Exercise goal: Please copy, exactly as they appear below, the lines from the one containing "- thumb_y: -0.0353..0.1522" through the one containing "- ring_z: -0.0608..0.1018".

Supplied entries:
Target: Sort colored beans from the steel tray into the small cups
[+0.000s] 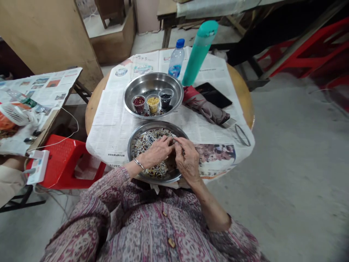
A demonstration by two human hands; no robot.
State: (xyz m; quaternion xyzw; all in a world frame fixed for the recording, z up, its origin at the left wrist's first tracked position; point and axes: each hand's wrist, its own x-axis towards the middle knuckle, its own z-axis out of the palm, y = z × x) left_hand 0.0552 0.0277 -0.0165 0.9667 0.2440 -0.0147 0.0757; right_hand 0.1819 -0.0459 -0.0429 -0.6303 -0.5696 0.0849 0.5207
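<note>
A round steel basin [130, 154] at the table's near edge holds mixed grains [145, 142], white with dark, red and yellow bits. Over its right half my left hand [158, 151] and my right hand [188, 158] meet at the fingertips. Both have bent, closed fingers; anything pinched between them is too small or hidden to make out. Just beyond sits a second steel basin [136, 85] with three clear plastic cups: one of red beans [139, 104], one of yellow grains [153, 105] and one of black beans [165, 100]. A few loose beans lie beside the cups.
Newspaper [109, 120] covers the round table. Behind the basins stand a water bottle [176, 60] and a tall green bottle [200, 52]. A folded umbrella [204, 105] and a black tablet-like device [214, 95] lie at right. A red stool [65, 163] and power strip [38, 167] are at left.
</note>
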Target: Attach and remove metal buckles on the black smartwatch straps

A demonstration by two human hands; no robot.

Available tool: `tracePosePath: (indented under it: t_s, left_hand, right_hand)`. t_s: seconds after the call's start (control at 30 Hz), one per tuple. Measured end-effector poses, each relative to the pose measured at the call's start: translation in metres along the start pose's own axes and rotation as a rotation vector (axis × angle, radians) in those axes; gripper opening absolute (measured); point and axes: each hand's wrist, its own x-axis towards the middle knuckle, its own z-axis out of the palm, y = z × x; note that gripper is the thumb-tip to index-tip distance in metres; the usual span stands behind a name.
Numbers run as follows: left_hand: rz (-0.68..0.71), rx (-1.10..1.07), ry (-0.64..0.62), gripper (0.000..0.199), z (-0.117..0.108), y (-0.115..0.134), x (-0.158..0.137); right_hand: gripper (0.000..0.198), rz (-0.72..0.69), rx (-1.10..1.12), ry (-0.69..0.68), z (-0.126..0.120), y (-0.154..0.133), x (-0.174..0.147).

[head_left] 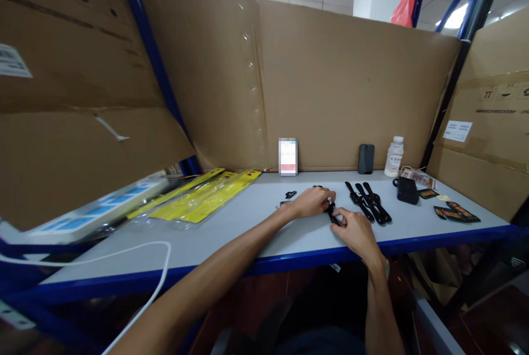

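A black spokeshave (333, 215) lies at a slant over the grey tabletop, partly covered by my fingers. My left hand (314, 201) is closed on its far end, with the fingers bent over it. At the near end, my right hand (354, 229) pinches the handle between thumb and fingers. Right of my hands, three similar black spokeshaves (369, 202) lie side by side. Just left of my left hand is a small black part (291, 194); another small part (284, 203) is half hidden by my wrist.
Yellow-backed clear packages (206, 200) and a white-and-blue box (103, 206) lie left. A bright-screened phone (288, 157) leans on the cardboard (330, 96). Rightward are a dark phone-like object (366, 159), a bottle (394, 157), a black case (406, 190) and dark printed pieces (457, 212). A white cable (165, 267) crosses the front edge.
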Motion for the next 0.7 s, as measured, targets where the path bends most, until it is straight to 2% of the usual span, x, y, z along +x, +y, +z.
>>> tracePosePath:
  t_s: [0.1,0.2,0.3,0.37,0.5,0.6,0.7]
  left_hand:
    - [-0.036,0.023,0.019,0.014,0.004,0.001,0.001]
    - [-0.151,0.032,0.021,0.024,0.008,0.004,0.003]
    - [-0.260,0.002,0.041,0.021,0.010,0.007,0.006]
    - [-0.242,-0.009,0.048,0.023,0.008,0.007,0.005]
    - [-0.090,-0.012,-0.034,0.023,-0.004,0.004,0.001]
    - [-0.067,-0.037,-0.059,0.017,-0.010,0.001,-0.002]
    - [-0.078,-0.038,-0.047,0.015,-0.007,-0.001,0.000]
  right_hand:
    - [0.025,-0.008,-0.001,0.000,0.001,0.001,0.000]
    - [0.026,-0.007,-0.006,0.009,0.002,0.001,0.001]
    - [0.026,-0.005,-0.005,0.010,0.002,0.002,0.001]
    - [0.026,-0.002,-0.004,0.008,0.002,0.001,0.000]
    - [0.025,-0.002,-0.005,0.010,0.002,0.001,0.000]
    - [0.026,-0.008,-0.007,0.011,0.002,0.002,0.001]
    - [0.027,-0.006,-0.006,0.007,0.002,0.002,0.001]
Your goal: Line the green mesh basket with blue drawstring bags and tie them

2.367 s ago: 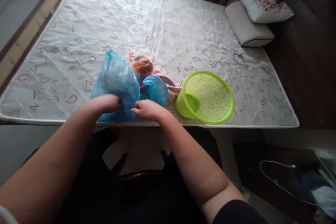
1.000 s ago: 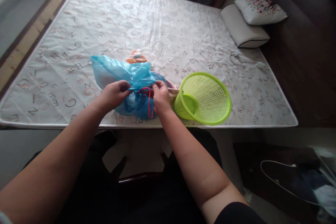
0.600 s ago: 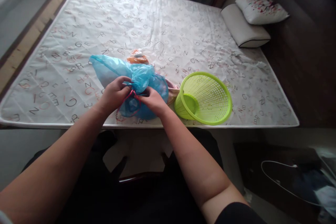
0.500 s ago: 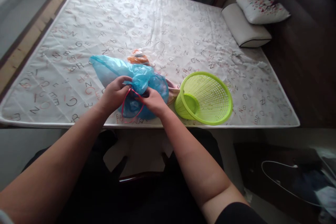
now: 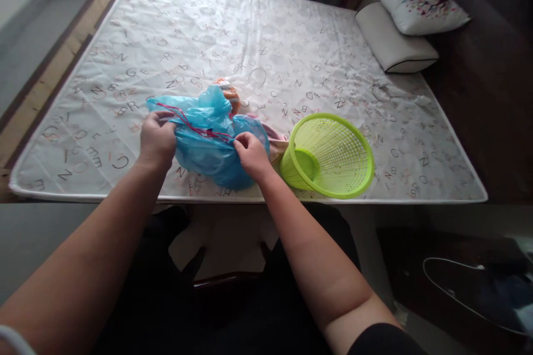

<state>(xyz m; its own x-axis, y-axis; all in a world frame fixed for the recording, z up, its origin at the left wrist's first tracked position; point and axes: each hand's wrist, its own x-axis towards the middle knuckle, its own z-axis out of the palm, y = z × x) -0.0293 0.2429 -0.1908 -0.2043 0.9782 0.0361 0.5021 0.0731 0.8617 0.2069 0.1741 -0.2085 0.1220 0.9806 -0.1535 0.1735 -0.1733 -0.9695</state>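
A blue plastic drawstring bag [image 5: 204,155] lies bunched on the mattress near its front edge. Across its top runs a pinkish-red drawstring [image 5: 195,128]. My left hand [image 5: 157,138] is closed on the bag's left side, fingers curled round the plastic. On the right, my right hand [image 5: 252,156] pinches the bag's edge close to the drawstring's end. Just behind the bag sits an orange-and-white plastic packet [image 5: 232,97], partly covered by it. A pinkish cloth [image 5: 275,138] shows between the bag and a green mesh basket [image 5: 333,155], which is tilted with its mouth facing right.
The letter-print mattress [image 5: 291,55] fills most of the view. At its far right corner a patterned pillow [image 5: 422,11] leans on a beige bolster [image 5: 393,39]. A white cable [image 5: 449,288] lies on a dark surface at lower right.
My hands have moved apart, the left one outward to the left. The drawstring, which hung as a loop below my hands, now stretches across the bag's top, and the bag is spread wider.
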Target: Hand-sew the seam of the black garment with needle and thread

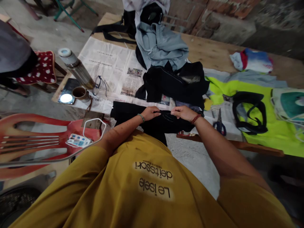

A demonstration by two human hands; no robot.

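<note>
Black cloth (129,111) lies along the table's near edge, and part of it hangs down in front of me. My left hand (151,113), with a green bead bracelet, pinches this cloth near its middle. A short way to the right, my right hand (184,113), with a red bead bracelet, is closed in a pinch on the same cloth. Thin pale lines, perhaps thread or stitching, show on the fabric between the hands. Whether the fingertips hold anything smaller is hidden. Just beyond the hands sits a heap of black garments (173,80).
Newspaper (104,60) covers part of the table. To the left stand a flask (77,69), a brown cup (81,94) and glasses (99,85). Scissors (219,123), a black strap (249,112) and an iron (289,103) lie right. A red chair (68,126) is left; a person sits beyond.
</note>
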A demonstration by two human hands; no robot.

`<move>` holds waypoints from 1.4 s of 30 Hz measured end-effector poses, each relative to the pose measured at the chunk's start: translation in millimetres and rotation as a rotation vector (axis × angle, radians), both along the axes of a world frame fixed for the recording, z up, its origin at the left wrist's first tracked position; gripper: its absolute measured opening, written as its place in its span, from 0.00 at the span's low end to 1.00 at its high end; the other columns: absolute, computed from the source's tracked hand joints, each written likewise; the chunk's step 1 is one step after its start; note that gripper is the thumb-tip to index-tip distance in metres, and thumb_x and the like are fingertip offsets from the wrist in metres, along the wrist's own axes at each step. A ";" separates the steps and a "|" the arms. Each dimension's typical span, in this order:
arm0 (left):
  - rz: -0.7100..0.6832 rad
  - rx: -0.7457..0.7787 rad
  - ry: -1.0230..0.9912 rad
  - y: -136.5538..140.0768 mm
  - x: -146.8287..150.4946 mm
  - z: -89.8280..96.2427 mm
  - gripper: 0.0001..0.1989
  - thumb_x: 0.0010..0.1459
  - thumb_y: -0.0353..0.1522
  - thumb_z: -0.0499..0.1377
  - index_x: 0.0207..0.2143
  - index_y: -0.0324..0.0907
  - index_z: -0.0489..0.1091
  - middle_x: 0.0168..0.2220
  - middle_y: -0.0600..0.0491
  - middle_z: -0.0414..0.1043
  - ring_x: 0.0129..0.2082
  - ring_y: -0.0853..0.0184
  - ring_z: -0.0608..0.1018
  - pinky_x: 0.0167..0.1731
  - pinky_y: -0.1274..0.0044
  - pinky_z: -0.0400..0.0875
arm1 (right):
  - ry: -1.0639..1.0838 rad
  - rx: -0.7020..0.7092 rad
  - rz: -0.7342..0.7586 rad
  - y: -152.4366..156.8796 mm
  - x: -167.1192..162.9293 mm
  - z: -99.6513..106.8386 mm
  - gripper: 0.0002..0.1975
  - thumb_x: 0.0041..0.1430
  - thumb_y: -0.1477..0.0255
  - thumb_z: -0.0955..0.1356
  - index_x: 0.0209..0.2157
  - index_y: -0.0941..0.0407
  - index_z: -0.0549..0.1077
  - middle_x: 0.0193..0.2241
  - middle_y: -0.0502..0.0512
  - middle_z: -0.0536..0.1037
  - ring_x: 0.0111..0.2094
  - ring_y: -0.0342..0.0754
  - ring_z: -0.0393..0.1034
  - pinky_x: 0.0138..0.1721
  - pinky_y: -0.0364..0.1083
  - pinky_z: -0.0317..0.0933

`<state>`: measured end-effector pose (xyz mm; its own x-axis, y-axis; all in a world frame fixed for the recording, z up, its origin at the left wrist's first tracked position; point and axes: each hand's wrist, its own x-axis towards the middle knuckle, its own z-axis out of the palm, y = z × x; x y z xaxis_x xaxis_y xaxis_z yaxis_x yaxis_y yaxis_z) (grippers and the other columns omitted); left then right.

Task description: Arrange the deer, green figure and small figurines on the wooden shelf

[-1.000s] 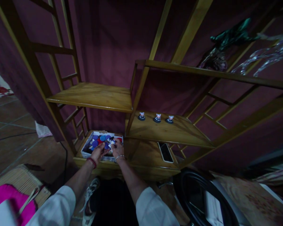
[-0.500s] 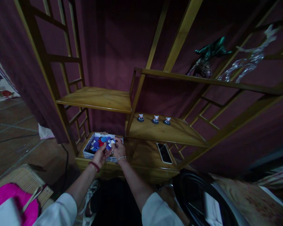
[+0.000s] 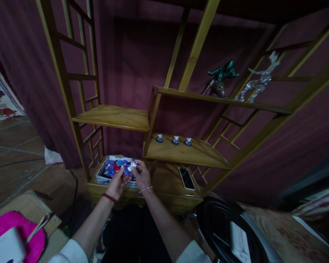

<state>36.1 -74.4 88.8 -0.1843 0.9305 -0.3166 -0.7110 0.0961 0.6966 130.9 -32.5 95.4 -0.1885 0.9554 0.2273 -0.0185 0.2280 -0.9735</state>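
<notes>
Currently, left hand (image 3: 117, 184) and right hand (image 3: 143, 178) jointly grip a small white-and-purple figurine (image 3: 132, 166) at the carton's (image 3: 102, 179) three-o'clock end; three dark-based figurines (image 3: 176, 140) already stand on the shelf (image 3: 186, 156) at two o'clock; coloured discs (image 3: 118, 163) remain in the carton.

Both forearms converge from below, bringing the hands close together at chest-front. Left forearm (image 3: 95, 223) slants up and rightward; right forearm (image 3: 164, 226) slants up and leftward. Left hand (image 3: 119, 182): palm turned inward, thumb pointing upward, fingers partly curled toward the opposite hand. Right hand (image 3: 143, 177): back uppermost, wrist (image 3: 145, 189) roughly in line with the forearm, thumb and forefinger bent in a pinch — remaining fingers mostly hidden.
</notes>
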 end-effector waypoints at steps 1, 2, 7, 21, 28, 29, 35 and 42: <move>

Your solution:
  - thumb_y: -0.0353..0.1522
  - thumb_z: -0.0499..0.1377
  - index_x: 0.0207..0.2143
  - index_y: -0.0324..0.0907
  - index_z: -0.0489..0.1091
  - middle_x: 0.0168..0.2220
  - middle_y: -0.0600..0.0491
  - middle_z: -0.0414..0.1043
  - ring_x: 0.0129..0.2082
  - ring_y: -0.0853..0.0184
  - ring_z: -0.0608..0.1018

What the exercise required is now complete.